**Problem statement:** The needed output is the run of lines below from the one containing "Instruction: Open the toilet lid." through the one containing "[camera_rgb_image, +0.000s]", copied exactly and free of pictures.
━━━ Provided records
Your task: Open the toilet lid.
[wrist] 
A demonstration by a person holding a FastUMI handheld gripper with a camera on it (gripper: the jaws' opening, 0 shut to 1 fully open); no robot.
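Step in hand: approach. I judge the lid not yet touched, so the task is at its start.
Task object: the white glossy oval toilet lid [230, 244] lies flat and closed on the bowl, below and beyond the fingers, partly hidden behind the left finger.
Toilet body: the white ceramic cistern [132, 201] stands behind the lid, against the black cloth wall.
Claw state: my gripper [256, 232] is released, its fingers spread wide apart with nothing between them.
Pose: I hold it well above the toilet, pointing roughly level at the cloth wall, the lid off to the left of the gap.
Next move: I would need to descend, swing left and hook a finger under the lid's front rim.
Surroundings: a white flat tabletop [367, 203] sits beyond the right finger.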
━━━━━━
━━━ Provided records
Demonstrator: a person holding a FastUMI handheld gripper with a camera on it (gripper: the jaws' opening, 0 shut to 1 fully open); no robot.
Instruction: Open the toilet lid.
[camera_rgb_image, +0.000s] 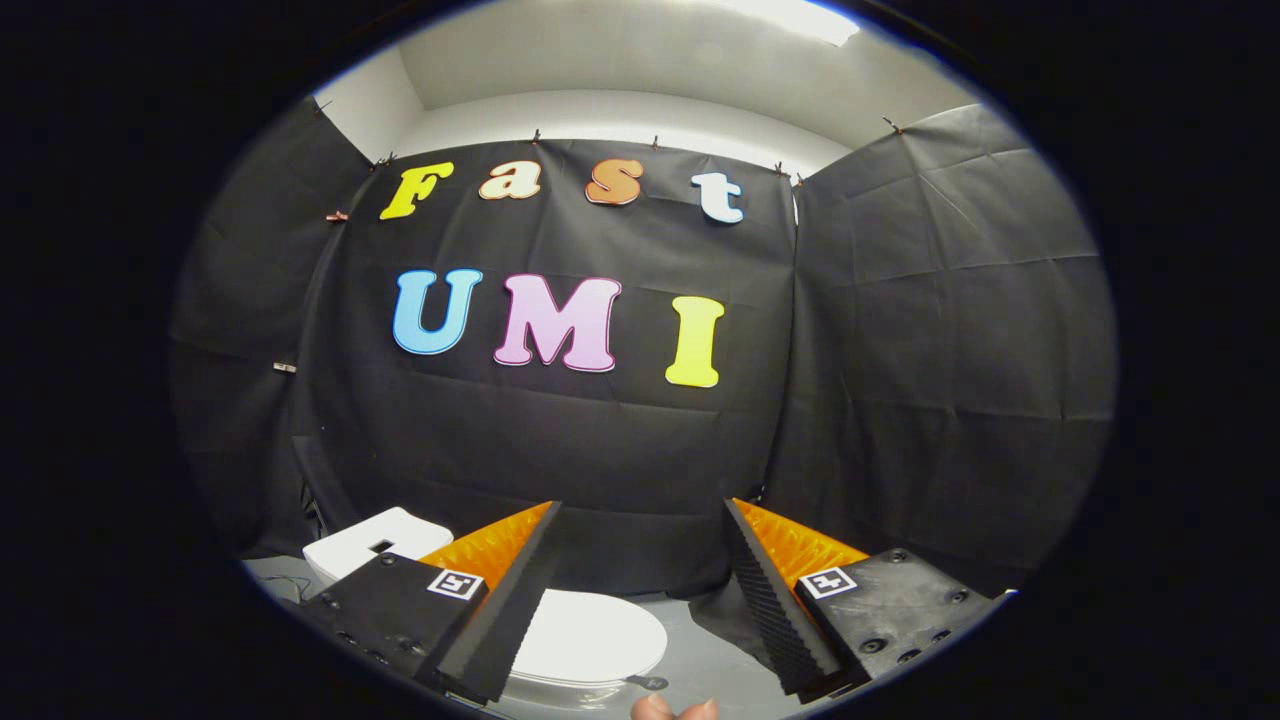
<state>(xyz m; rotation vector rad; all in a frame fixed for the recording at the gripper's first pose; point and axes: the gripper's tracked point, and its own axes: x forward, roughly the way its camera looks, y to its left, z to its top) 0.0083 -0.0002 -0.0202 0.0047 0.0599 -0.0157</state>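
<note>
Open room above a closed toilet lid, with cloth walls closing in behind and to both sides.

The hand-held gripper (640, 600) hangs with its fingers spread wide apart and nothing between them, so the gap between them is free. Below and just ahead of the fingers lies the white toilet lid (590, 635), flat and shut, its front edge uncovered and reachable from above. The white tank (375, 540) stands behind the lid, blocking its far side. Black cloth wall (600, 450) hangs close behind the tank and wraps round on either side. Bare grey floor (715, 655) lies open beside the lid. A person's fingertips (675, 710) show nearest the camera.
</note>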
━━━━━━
**Exercise answer:**
Instruction: Open the toilet lid.
[camera_rgb_image, +0.000s] 

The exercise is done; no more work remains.